21世紀を迎えた今日、本市を取り巻く社会環境はかつてないスピードで変貌しており、従来の社会システムの見直しが求められております。
 教育の分野においても、これらを背景に新しい時代に対応した教育内容や教育システムの改革が求められており、現在、新学習指導要領、完全学校週5日制の実施など教育改革が進行しています。
 本市では、これまで「豊かな心とたくましさをはぐくむ人づくり」を目標に、活力ある教育の振興に努めるとともに、教育における課題に積極的に取り組んできました。
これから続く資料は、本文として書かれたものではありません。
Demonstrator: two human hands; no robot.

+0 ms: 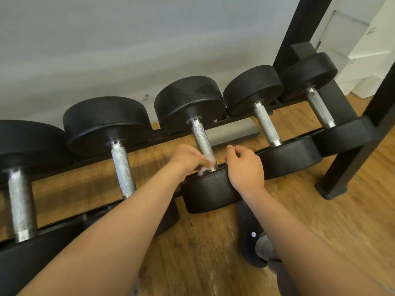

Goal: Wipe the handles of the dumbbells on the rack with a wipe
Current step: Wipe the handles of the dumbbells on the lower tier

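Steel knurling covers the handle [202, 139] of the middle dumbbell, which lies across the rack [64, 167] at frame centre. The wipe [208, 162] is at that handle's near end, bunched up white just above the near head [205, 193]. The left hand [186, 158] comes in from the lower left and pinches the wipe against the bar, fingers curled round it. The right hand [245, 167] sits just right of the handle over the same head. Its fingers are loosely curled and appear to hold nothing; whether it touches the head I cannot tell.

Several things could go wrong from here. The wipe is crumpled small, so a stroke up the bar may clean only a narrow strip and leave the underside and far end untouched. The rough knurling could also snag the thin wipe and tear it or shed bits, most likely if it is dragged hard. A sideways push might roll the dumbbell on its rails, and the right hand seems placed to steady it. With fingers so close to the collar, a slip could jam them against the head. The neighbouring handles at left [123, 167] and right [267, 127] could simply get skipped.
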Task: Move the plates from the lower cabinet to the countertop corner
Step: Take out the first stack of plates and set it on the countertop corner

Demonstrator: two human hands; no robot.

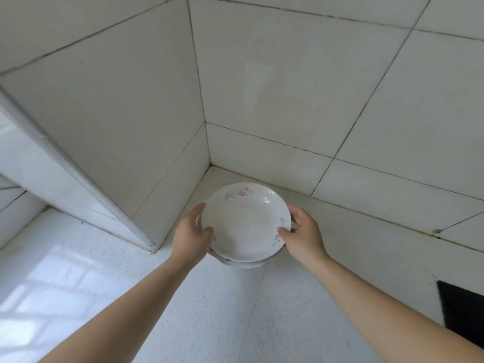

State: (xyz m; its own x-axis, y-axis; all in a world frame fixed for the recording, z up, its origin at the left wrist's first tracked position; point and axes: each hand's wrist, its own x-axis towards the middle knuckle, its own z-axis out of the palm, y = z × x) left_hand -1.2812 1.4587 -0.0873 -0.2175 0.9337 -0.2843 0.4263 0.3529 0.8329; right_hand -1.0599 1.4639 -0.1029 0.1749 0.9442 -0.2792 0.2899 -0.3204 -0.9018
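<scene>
Both hands' fingers [284,233] clasping stacked plates [245,221] over speckled countertop [209,310], tiled corner [209,142].

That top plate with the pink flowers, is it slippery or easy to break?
Probably both. The top plate looks glazed and shiny, so likely slick. It seems rigid ceramic, so it could chip against the tiled wall. Left hand and right hand grip opposite rims, suggesting some weight.
</scene>
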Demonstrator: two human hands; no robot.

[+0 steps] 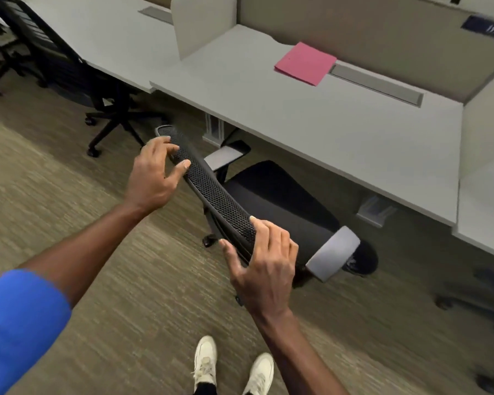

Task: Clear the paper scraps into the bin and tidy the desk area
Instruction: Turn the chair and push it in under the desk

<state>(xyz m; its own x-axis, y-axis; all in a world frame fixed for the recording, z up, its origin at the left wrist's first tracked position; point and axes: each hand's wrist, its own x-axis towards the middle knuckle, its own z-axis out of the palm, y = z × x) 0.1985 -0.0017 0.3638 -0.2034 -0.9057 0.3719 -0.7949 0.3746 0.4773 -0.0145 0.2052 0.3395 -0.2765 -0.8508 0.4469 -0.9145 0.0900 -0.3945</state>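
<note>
At centre left, the left hand rests with spread fingers on the chair backrest. Lower centre, the right hand does the same. At upper right, a pink paper lies on the desk.

We have one head-worn wide-angle view; it looks forward and steeply down, close over the chair back at frame centre; desk fills upper right.

I see a second black chair at the neighbouring desk, carpet, white shoes.
</note>
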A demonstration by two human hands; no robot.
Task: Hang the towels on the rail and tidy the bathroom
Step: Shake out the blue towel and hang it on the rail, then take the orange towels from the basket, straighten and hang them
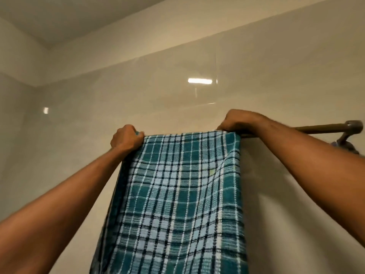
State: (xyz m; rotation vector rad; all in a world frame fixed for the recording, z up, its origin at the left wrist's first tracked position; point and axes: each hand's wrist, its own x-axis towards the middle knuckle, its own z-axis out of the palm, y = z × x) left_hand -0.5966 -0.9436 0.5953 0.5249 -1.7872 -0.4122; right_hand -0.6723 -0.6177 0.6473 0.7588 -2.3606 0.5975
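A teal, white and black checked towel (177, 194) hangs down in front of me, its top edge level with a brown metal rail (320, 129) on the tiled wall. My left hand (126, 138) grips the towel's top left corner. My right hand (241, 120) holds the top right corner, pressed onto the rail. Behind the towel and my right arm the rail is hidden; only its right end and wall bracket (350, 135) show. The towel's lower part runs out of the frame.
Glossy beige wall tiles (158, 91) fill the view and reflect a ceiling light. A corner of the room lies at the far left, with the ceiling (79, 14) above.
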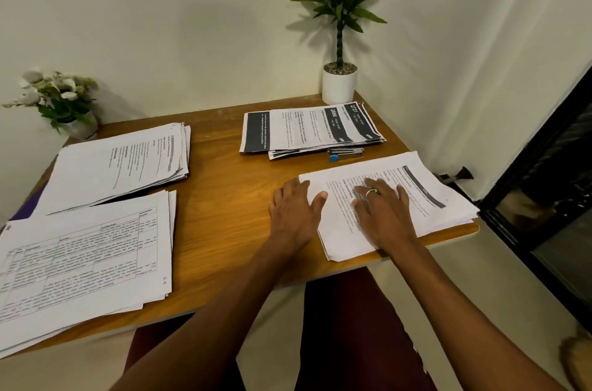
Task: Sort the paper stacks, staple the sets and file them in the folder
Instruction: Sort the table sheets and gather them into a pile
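Note:
Several paper stacks lie on the wooden table (224, 198). My right hand (382, 209) rests flat, fingers spread, on top of the near-right stack (432, 195). My left hand (296, 209) lies flat at that stack's left edge, partly on the wood, thumb touching the paper. A stack with dark header bands (307, 129) sits at the back right. A silver stapler with a blue end (344, 153) lies just in front of it. A text stack (121, 163) is at the back left, and a stack with printed tables (83, 262) at the near left. No folder is clearly visible.
A tall plant in a white pot (339, 83) stands at the table's back right corner. A small flower pot (69, 109) sits at the back left. A dark-framed glass door (544, 198) is to the right. My lap in dark red cloth (352, 326) is below the table edge.

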A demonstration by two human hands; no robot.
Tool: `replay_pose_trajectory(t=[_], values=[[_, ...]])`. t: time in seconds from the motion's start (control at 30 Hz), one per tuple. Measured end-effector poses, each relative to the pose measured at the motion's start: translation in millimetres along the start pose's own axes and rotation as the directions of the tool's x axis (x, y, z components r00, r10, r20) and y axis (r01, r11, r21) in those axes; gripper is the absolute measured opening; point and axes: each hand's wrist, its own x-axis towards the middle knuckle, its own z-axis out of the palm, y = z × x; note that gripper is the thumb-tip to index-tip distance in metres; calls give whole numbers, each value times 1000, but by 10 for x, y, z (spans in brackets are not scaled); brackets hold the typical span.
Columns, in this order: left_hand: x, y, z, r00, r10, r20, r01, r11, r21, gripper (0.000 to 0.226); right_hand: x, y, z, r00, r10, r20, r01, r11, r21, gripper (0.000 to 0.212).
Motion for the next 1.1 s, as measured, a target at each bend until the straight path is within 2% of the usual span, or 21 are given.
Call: replay_pose_trajectory(t=[0.1, 0.2, 0.3, 0.4, 0.47, 0.53, 0.73, 0.83, 0.97, 1.03, 1.1], values=[[-116, -194, -319, 998, 42, -39, -50, 973, -227, 34, -6, -416, -8, 996, -76, -55, 82, 989, 120, 32], [-314, -550, -746, 987, 50, -150, -90, 959, -270, 22, -60, -1049, 87, 985, -166, 50, 146, 949, 278, 29], [-495, -1045, -1129, 957, -37, -287, -28, 975, -219, 20, -173, -1639, 273, 943, -279, 183, 174, 880, 442, 30], [-644, -1638, -1420, 891, -79, -448, 86, 996, -5, 17, -319, -2106, 499, 887, -350, 300, 144, 828, 541, 34], [-718, -2008, -1514, 864, -133, -485, 204, 974, 97, 21, -404, -2373, 617, 862, -338, 379, 63, 812, 580, 42], [-794, -2341, -1503, 847, -197, -494, 280, 955, 100, 25, -453, -2626, 727, 849, -291, 442, -29, 809, 587, 52], [-875, -2641, -1286, 827, -248, -504, 269, 963, -32, 25, -418, -3136, 954, 824, -113, 556, -327, 707, 628, 56], [-890, -2599, -1267, 826, -209, -523, 225, 974, -35, 26, -374, -3236, 938, 766, -53, 640, -445, 674, 590, 68], [-890, -2628, -1264, 819, -226, -527, 207, 974, -96, 25, -349, -3334, 930, 731, -90, 677, -438, 699, 566, 31], [-895, -2625, -1268, 806, -227, -546, 185, 974, -131, 25, -358, -3382, 970, 732, -92, 674, -426, 711, 560, 27], [-911, -2618, -1281, 788, -240, -568, 158, 969, -189, 23, -370, -3417, 1018, 734, -87, 674, -432, 705, 562, 34]])
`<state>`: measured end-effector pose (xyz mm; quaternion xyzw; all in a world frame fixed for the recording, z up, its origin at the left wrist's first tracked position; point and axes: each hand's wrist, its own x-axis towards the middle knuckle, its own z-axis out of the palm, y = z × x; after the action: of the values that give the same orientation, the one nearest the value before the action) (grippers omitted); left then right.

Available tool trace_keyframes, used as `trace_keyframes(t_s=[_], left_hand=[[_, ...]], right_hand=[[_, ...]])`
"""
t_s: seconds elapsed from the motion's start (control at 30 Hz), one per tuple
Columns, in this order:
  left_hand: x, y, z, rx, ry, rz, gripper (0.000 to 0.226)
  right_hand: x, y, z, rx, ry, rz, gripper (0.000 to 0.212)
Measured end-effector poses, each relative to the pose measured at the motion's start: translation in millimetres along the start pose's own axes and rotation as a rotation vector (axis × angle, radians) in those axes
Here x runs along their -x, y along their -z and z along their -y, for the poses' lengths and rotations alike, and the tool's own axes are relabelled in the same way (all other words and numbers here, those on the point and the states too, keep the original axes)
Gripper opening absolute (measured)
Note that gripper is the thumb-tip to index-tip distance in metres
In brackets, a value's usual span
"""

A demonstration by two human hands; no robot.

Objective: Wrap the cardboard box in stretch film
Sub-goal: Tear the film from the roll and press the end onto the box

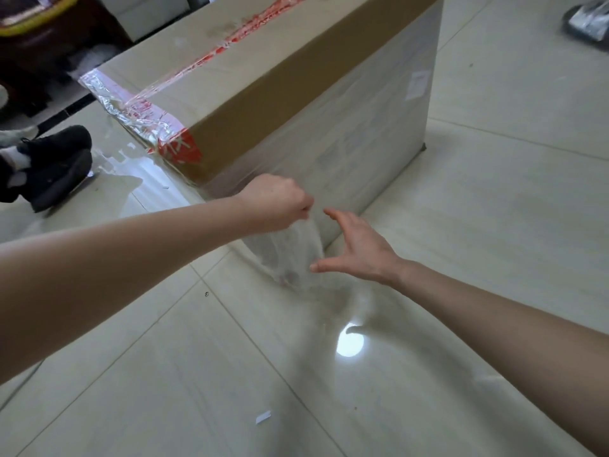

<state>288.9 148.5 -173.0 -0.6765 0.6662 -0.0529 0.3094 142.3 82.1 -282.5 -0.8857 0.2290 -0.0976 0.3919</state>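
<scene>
Your left hand point(280, 199) pinches the stretch film point(296, 249) closed at the near corner of the cardboard box point(263, 103), which stands on the floor point(230, 374) toward 12 o'clock. Your right hand point(359, 249) hovers open at 3 o'clock of the film. Pull too hard and that bunched film may tear or slip off the corner.
</scene>
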Motion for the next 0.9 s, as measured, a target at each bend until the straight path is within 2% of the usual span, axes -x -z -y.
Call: trace_keyframes(t_s=[0.07, 0.13, 0.27, 0.33, 0.4, 0.47, 0.57, 0.63, 0.67, 0.73, 0.8, 0.83, 0.9], left_hand=[[-10.0, 13.1, -2.7, 0.144, 0.084, -0.06, 0.029], [-20.7, 21.9, -1.4, 0.23, 0.106, -0.118, 0.027], [-28.9, 39.8, 4.1, 0.364, 0.163, -0.154, 0.023], [-34.2, 46.5, 8.6, 0.371, 0.184, -0.191, 0.022], [-41.5, 51.2, 12.9, 0.41, 0.221, -0.217, 0.021], [-48.0, 54.9, 14.6, 0.451, 0.233, -0.221, 0.025], [-51.0, 52.6, 9.0, 0.268, 0.144, -0.147, 0.07], [-48.7, 45.0, 4.0, 0.138, 0.101, -0.05, 0.096], [-49.2, 39.5, 2.3, 0.1, 0.107, -0.001, 0.097], [-53.9, 30.9, 2.1, 0.077, 0.159, -0.006, 0.07], [-64.1, 28.0, 8.2, 0.096, 0.203, -0.14, 0.029], [-69.8, 29.2, 12.2, 0.107, 0.219, -0.202, 0.018], [-82.3, 33.7, 18.8, 0.121, 0.24, -0.275, 0.018]], right_hand=[[-5.2, 1.3, 10.4, -0.008, 0.026, -0.044, 0.111], [-13.0, 3.9, 15.7, -0.04, -0.013, -0.136, 0.097], [-34.2, 22.9, 6.5, -0.212, -0.241, -0.36, 0.031], [-42.9, 37.7, -3.1, -0.285, -0.29, -0.429, 0.006], [-50.3, 49.9, -14.9, -0.338, -0.312, -0.459, 0.021], [-56.4, 59.7, -25.2, -0.368, -0.323, -0.461, 0.025], [-63.2, 70.0, -30.8, -0.505, -0.328, -0.436, 0.014], [-66.5, 74.1, -29.8, -0.6, -0.319, -0.423, 0.022], [-67.2, 76.3, -28.7, -0.632, -0.315, -0.422, 0.029], [-68.4, 81.3, -25.6, -0.696, -0.311, -0.415, 0.03], [-72.2, 89.6, -24.2, -0.813, -0.345, -0.43, 0.021], [-75.5, 95.2, -23.8, -0.884, -0.387, -0.442, 0.014], [-84.0, 108.5, -26.1, -0.98, -0.464, -0.445, 0.013]])
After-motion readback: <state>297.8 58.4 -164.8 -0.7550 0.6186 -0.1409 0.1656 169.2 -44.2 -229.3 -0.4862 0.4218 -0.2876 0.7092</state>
しかし、複雑多様化する社会状況のなかで、学力低下への不安、地域共同体の衰退など、教育を取り巻く環境は厳しさを増しており、学校不適応やいじめの問題、生涯学習推進体制の整備、学社連携・融合の推進などの教育課題についての継続的な取り組みが必要となっています。
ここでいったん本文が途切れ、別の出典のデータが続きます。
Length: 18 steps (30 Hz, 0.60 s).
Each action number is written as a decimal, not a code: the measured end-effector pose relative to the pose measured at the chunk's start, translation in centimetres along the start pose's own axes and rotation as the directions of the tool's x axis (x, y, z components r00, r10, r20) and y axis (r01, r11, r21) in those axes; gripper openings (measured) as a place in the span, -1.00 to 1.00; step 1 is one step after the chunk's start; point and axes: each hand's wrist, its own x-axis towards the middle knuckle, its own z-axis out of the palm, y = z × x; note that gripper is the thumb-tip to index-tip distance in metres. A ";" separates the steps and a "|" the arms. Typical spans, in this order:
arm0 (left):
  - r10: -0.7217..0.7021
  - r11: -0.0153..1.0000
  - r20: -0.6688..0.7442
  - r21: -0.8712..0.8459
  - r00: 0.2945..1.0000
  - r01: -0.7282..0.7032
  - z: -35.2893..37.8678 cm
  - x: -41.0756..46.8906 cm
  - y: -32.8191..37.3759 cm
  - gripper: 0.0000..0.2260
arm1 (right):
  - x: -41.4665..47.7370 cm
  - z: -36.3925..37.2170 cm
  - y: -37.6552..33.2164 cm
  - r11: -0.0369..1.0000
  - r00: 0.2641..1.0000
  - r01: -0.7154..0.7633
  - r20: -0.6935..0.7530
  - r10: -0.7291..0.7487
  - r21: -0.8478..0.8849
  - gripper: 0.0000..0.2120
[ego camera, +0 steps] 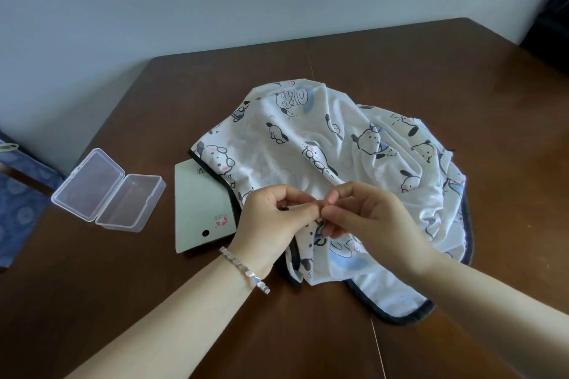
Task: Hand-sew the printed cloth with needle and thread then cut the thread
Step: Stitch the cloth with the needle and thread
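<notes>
1. We see the printed cloth [323,144], white with cartoon puppies and a dark bound edge, lying crumpled in the middle of the brown wooden table [462,77].
2. Our left hand [274,218] has its fingers curled. Thumb and forefinger pinch a small fold of the cloth at its near edge.
3. Our right hand [366,215] meets the left fingertip to fingertip. Its thumb and forefinger pinch the same fold, and its lower fingers curl under the cloth.
4. We cannot make out a needle or thread between the fingertips; anything there is too small to tell.
5. A silver bracelet [246,271] sits on the left wrist.
6. A pale green card [200,212] lies flat just left of the hands. Its right edge is tucked under the cloth's dark border.
7. Further left a clear plastic case [107,191] lies open, lid folded back, apart from the card.
8. At the far left edge, off the table, there is blue patterned fabric [18,200].
</notes>
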 end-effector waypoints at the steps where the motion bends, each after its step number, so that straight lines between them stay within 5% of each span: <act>1: -0.003 1.000 -0.001 0.003 1.000 0.003 0.0 0.0 0.0 -0.88 | 0.1 0.0 0.0 0.999 0.999 -0.030 -0.013 0.031 0.026 -0.83; 7: 0.011 1.000 -0.022 0.023 1.000 -0.011 0.1 0.1 0.2 -0.88 | 1.0 -0.2 0.0 0.960 0.943 0.009 -0.323 0.085 0.279 -0.81; 12: 0.041 0.999 -0.037 0.006 0.998 -0.041 0.6 0.3 0.8 -0.85 | 1.9 0.4 0.1 0.905 0.923 0.067 -0.370 0.103 0.419 -0.88; 16: 0.064 0.998 -0.020 0.031 0.998 -0.063 0.2 0.0 1.0 -0.84 | 4.4 -1.7 -1.5 0.695 0.882 0.162 -0.418 0.217 0.701 -0.86; 18: 0.058 0.998 -0.040 0.031 0.998 -0.057 -0.1 0.0 0.9 -0.85 | 5.3 -2.3 -2.2 0.623 0.921 0.119 -0.320 0.222 0.773 -0.89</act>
 こうした状況に的確に対応するため、本市では、市の実態に即した施策を主体的に展開していくことが急務であるとの認識に立ち、「夢はぐくむ ふれあいの教育 八戸」を基本理念として、豊かでうるおいのある生涯学習社会の形成に向け、「生きる力」を身に付けた子どもの育成と、郷土を愛し、自立の精神と国際感覚に富む人材を育成するための指針として「八戸市教育立市プラン」を策定致しました。
 このプランは、今後10年間の本市教育の方向を示すもので、子どもも大人も、すべての市民が「夢とふれあい」を大切にし、「めざす子ども像・市民像」の実現に向けて未来を切り拓いていくことを期待するものです。本市は、市民がその実現を図れるよう、各種施策を推進するとともに、より良い教育環境づくりに努めて参ります。
 終わりに、このプランの策定にあたって、ご尽力を賜りました八戸市教育プラン審議会委員の皆様方をはじめ、貴重なご意見・ご提言をお寄せいただきました多くの市民の皆様に対しまして、心から御礼申し上げます。